■ Problem description ■
A faithful copy of all the data is required; pictures should not be included.
====== Source data
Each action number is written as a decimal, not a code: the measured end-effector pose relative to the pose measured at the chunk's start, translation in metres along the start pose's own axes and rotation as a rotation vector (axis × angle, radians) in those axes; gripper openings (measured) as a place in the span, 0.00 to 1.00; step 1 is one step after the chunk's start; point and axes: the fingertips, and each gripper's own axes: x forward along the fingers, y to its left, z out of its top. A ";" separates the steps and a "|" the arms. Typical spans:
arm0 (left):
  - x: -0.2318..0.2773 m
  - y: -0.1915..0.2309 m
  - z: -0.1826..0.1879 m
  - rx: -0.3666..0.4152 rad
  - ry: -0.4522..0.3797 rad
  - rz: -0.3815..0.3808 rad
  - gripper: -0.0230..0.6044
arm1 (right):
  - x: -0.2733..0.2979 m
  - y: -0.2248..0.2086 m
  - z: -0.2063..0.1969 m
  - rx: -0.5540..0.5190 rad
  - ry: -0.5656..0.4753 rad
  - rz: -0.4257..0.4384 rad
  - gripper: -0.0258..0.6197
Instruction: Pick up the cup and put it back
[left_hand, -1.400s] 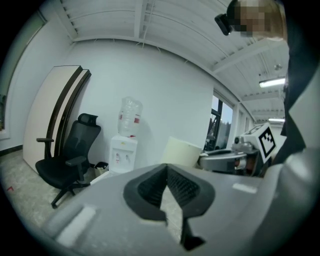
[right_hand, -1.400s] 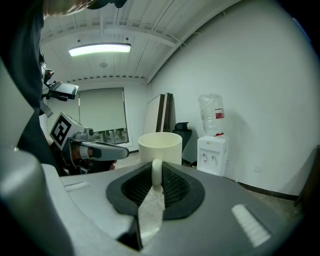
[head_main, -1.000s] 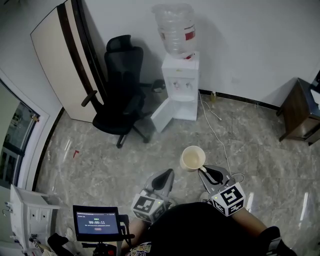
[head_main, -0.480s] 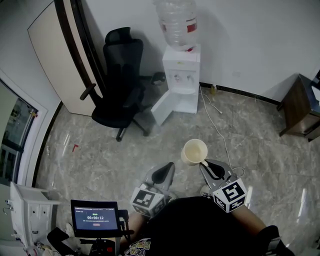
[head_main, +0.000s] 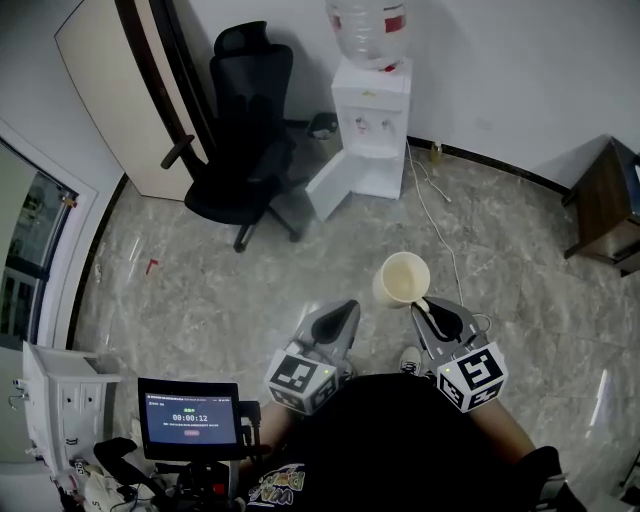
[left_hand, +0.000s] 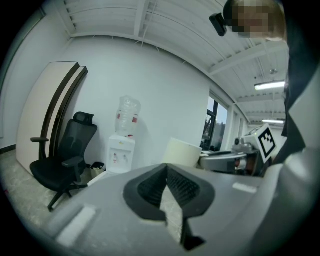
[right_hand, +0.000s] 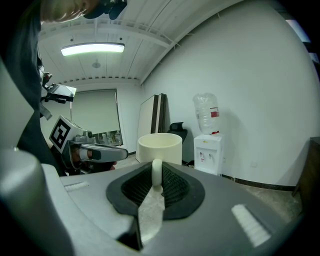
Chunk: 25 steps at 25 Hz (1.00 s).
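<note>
A cream cup (head_main: 402, 278) hangs in the air over the marble floor, mouth up and empty. My right gripper (head_main: 424, 305) is shut on its handle, which shows as a pale loop pinched between the black pads (right_hand: 172, 186) in the right gripper view, with the cup (right_hand: 159, 147) just beyond. My left gripper (head_main: 340, 312) is level beside it, a little to the left, shut with nothing in it. In the left gripper view the cup (left_hand: 182, 152) shows past the touching tips of that gripper (left_hand: 166, 172).
A white water dispenser (head_main: 372, 120) stands at the far wall with a cable (head_main: 430, 215) trailing on the floor. A black office chair (head_main: 245, 150) is to its left. A dark wooden cabinet (head_main: 605, 215) is at the right, a white cabinet (head_main: 55, 420) and a screen (head_main: 190, 417) at the lower left.
The head view has tilted, so dispenser and chair sit higher in the frame and the cup slightly further right. The right gripper keeps its grip on the handle; the left stays shut.
</note>
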 end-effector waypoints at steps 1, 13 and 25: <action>0.000 -0.001 -0.001 0.000 0.007 -0.009 0.04 | 0.000 0.001 0.001 0.000 -0.001 -0.006 0.12; 0.038 -0.023 -0.057 -0.029 0.098 -0.034 0.04 | -0.026 -0.050 -0.030 -0.005 0.043 -0.005 0.12; 0.126 -0.056 -0.026 -0.050 0.050 0.036 0.04 | -0.048 -0.138 -0.032 0.013 0.016 0.008 0.12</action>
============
■ Task answer ■
Each action number is written as a decimal, not a code: the measured end-effector pose relative to the pose measured at the chunk's start, translation in metres along the start pose's own axes and rotation as a rotation vector (axis × angle, radians) in those axes; gripper openings (measured) as a place in the span, 0.00 to 1.00; step 1 is one step after the chunk's start; point and axes: the fingertips, and each gripper's own axes: x forward along the fingers, y to its left, z out of its top. A ";" separates the steps and a "|" the arms. Typical spans:
arm0 (left):
  - x: -0.2318..0.2773 m
  - y: -0.1915..0.2309 m
  - z: -0.1826..0.1879 m
  - rx: -0.3666..0.4152 rad
  - ry: -0.4522..0.3797 rad
  - rz: -0.3815..0.3808 rad
  - gripper: -0.0230..0.6044
arm1 (right):
  - x: -0.2733..0.2979 m
  - y: -0.2248..0.2086 m
  - z: -0.2063..0.1969 m
  - rx: -0.5540..0.5190 rad
  - ry: -0.5656..0.4753 rad
  - rz: -0.4257..0.4384 rad
  - gripper: -0.0258..0.6197
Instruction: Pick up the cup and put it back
[left_hand, -1.400s] 
[right_hand, -1.400s] 
[head_main, -1.000s] 
[head_main, -0.480s] 
[head_main, +0.000s] 
[left_hand, +0.000s] 
[right_hand, +0.000s] 
Chunk: 25 steps at 25 Hz (1.00 s).
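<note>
A cream cup (head_main: 402, 278) hangs in the air over the marble floor, mouth up and empty. My right gripper (head_main: 424, 305) is shut on its handle, which shows as a pale loop pinched between the black pads (right_hand: 172, 186) in the right gripper view, with the cup (right_hand: 159, 147) just beyond. My left gripper (head_main: 340, 312) is level beside it, a little to the left, shut with nothing in it. In the left gripper view the cup (left_hand: 182, 152) shows past the touching tips of that gripper (left_hand: 166, 172).
A white water dispenser (head_main: 372, 120) stands at the far wall with a cable (head_main: 430, 215) trailing on the floor. A black office chair (head_main: 245, 150) is to its left. A dark wooden cabinet (head_main: 605, 215) is at the right, a white cabinet (head_main: 55, 420) and a screen (head_main: 190, 417) at the lower left.
The head view has tilted, so dispenser and chair sit higher in the frame and the cup slightly further right. The right gripper keeps its grip on the handle; the left stays shut.
</note>
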 end-effector waypoints at steps 1, 13 and 25: <action>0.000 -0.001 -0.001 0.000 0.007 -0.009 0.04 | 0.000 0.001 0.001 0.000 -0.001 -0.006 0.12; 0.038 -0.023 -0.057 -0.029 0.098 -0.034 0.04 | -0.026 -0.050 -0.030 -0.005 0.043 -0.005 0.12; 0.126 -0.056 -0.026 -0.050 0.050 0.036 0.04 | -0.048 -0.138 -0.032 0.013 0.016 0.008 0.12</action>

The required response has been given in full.